For me, using Java is a strange experience. Architecturally it's familiar: with the advent of beans, very much like Delphi. But syntactically it's C++ flavoured, and that's not entirely comfortable for me. I speak from experience when I say that the key to the Delphi is familiarity with its object hierarchy and the strategies it embodies; knowing The Way Thing Are Done Around Here, and what gimcrackery is around to help you. That extends to the whole environment - you get a bit head start if you already know the lay of the land in Windows.

With Java I'm still a bit lost in that regard. I can't use any Windows specific knowledge. Fortunately Java libraries tend to be a damn sight simpler and more orthogonal (there's that word again) than the WinAPI, but it's slow going to start with.

Performance is... lacklustre. But - two buts, actually - firstly, that will change. Especially when cheap Javachips come onto the market.

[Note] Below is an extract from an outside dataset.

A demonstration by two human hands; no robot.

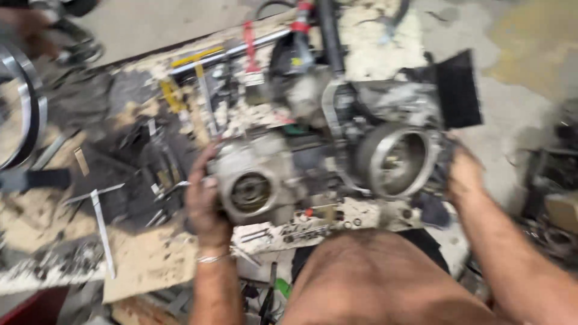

Secondly, I've scoped out most of the contenders and they're all a bit sluggish.

JBuilder is the environment in which I'm having the least grief coming to grips with Java.

Object materialisation as a JOIN

When a persistent object is streamed back into memory, the code (data about behaviour) is read into memory (if it's not already there due to another instance of the same class) and then the instance data (data about state) are read into memory where the two are combined (joined) to form a single object.

The code portion occurs once for each class. The instance data occurs once for each instance, but many times for each class. The two are in a one-to-many relationship. Object instantiation is a JOIN operation.

Part of what I like about this observation is what it does to the notion of denormalising for performance. The idea behind this is that since joins take time, giving them the flick will be good for performance.

While this is true in abstractum, there are several implications depending on the way one goes about it.

Messing up the model

Anyone with any real understanding of the whys and wherefores of normalisation will be laughing at the very suggestion. You'd have to perform multiple updates to record a single datum (this is going to speed things up?) which is just plain inviting trouble.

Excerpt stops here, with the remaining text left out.